Com o advento da tecnologia da informação e das redes sociais, eis que estamos em uma sociedade mais exigente. O século XXI está marcado pelo aumento exponencial da informação em todos os setores e motivado pela democracia da informação.
Ao mesmo tempo em que somos consumidores de informação, também a produzimos e estamos em constante processo de transformar dados em conhecimento.
Como conseqüência, o cidadão se torna mais exigente com o que lhe é apresentado como fato ou verdade.
Trazendo para o campo doméstico, nosso exempla vale até dentro da cozinha, onde não basta saber se o frango tal é da procedência da empresa X ou Y - o cliente quer saber se o frango possui o selo da Anvisa (Agência Nacional de Vigilância Sanitária), que ração o alimenta e qual o impacto dos aditivos químicos na saúde do consumidor. São preocupações e reflexões novas.
Rótulos, marcas e a própria arquitetura de informação não passam desapercebidos pelos clientes/usuários, que buscam produtos e serviços mais específico para suas necessidades.
O público também tem em mente que toda informação comunicada é potencialmente passível de distorções em suas fontes e reconhece que pode ser manipulada pelo emissor.
Sabemos que um advogado ganha mais emperrando um processo no Fórum do que resolvendo a situação do cliente. Que um médico pode preferir uma cirurgia. E o mecânico que vai consertar a lanterna quebrada de seu carro irá se esforçar para encontrar alguns defeitos.

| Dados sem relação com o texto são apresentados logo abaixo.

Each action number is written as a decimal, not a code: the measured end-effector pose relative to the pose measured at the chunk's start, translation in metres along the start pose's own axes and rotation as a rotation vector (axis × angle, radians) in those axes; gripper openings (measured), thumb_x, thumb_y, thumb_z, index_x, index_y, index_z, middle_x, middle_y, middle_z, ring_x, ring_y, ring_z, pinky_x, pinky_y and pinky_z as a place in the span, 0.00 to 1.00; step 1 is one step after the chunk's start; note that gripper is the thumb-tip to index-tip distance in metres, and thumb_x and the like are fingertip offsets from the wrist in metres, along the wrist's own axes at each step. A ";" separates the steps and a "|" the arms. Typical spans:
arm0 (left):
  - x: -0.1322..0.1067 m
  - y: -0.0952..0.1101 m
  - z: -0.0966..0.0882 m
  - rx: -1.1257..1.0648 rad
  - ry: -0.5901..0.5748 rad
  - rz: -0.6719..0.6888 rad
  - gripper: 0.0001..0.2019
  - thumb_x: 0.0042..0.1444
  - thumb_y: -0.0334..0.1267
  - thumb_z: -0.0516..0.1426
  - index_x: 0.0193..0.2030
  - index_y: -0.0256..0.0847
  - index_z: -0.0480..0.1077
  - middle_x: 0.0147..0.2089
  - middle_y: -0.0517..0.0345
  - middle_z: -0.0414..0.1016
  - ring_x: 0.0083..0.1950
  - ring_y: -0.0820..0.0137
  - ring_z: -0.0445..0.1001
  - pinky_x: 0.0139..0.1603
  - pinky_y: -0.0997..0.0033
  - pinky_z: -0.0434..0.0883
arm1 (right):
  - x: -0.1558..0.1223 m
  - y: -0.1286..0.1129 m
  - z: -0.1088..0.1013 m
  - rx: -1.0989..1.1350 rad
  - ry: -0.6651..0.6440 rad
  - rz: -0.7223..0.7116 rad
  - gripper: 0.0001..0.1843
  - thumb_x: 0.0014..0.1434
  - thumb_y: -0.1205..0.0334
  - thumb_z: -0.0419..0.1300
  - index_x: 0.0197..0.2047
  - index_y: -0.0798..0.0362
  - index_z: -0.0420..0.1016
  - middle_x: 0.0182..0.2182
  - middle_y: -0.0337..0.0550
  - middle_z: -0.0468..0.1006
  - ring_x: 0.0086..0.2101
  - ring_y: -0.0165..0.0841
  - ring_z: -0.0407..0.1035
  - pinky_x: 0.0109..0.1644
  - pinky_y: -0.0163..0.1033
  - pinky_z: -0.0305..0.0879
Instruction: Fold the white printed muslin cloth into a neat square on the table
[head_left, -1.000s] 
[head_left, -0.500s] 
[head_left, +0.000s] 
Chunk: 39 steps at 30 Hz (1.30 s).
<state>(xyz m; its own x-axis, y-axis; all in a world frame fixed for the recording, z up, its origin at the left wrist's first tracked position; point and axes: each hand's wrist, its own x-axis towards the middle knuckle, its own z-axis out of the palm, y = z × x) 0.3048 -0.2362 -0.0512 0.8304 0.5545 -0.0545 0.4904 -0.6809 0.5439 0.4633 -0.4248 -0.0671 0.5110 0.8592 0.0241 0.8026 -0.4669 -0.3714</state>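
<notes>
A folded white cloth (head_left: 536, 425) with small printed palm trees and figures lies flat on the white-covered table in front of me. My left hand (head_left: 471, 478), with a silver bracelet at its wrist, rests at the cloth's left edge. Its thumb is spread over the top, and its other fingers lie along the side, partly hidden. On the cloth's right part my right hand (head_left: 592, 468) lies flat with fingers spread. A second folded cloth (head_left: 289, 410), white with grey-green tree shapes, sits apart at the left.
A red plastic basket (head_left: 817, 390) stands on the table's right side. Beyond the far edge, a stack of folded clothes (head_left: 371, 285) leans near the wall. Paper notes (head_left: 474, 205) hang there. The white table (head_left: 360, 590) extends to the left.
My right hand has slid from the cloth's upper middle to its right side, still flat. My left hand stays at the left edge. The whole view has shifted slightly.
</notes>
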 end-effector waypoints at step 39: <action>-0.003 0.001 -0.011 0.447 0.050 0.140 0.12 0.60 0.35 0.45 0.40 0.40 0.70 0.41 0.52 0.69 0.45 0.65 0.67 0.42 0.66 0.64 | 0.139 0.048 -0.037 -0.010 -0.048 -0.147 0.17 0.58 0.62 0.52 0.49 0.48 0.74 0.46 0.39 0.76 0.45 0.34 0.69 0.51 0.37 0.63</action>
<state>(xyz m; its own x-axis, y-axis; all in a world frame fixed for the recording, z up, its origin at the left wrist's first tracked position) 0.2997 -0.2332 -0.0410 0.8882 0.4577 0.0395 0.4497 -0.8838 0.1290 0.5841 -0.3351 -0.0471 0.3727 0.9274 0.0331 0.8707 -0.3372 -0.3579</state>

Existe uma máxima em Biblioteconomia que diz: “Informação é poder!”. Ou seja, aquele que detém informação e conhecimento tem um grande poder nas mãos. O comentário aqui não tem a finalidade de manchar a imagem de nenhuma das classes profissionais citadas, mas apenas exemplificar como a informação pode ser manipulada com intencionalidade.
Ao mesmo tempo, população bem informada é menos propensa a doenças, tem maiores possibilidade de galgar bons empregos e de estar sempre um passo à frente.
Assim, ajudar a organizar e tornar a informação utilitária e com valor agregado não é tarefa fácil. Bibliotecários, arquivistas, cientistas da informação, arquitetos de informação e profissionais de TI dedicam anos de suas vidas para que toda essa massa informacional seja filtrada, mapeada, modelada e destinada ao cliente certo.
Se, ao acessar um website, se você conseguiu de primeira lançar uma palavra e encontrar o que está procurando, pode apostar que teve uma equipe trabalhando duro para levar a informação até você. E se esse trabalho nem for percebido é porque os profissionais que atuam no segundo plano cumpriram seu papel.
Mesmo quem não é um usuário assíduo da internet, com certeza o é de informação, independente de onde ela esteja. São preocupações marcantes, pois as empresas buscam clientes e já descobriram que chamar a atenção deles agora está mais difícil.